A common way with embedded Debian Linux-based devices is to run a mostly read-only filesystem with RAM disks mounted over the directories that have to be read-write. Unfortunately the project pages that I've used as inspiration in the past, Debian Router Project, are no longer available. Anyway, a 256 MB system with an X desktop is starved for RAM, so the idea of using overlay RAM disks might not be the best idea.
Debian also has an official howto for mounting most of the system read-only, at http://wiki.debian.org/ReadonlyRoot
. Many directories are still left read-write: /etc, /home, /srv, /tmp and /var. Each of these remaining read-write directories can be handled differently:
/etc: Can be made read-only with certain precautions. See the Debian howto.

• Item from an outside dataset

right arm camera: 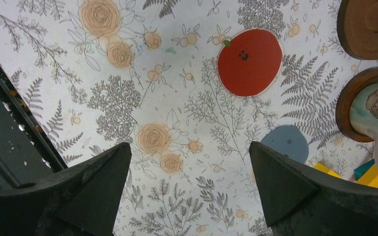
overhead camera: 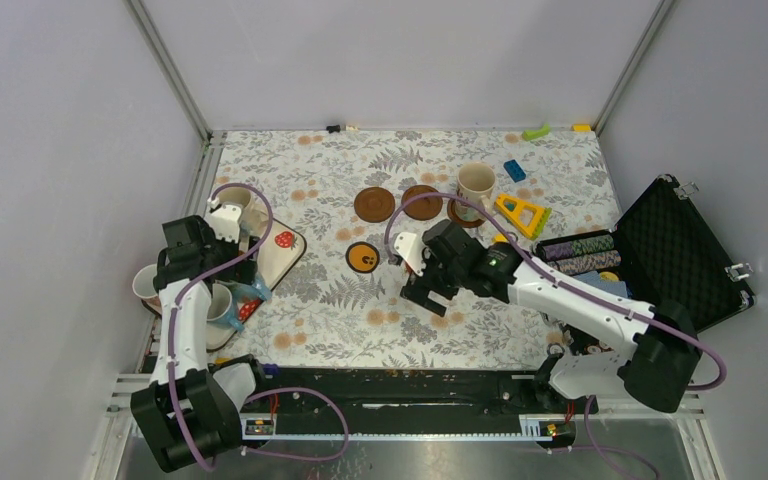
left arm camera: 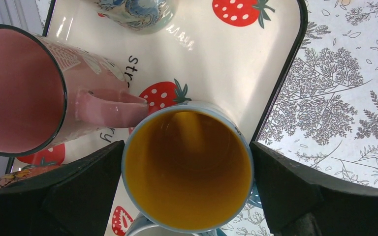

/home: Could be reconstructed on boot from a pre-made archive, if the students carry an USB stick for their personal files instead of saving them under /home.
/srv: This directory is empty most of the time (unless running servers).
/tmp: All files here can be deleted on boot.
/var: This is tricky, as it contains the critical directories /var/lib and /var/spool. Other directories in it are not as critical. /var/lib and /var/spool should be kept on a filesystem that survives a hard crash, such as ext3/ext4. In addition, a backup script such as rsnapshot could be run periodically to save any changes on another filesystem.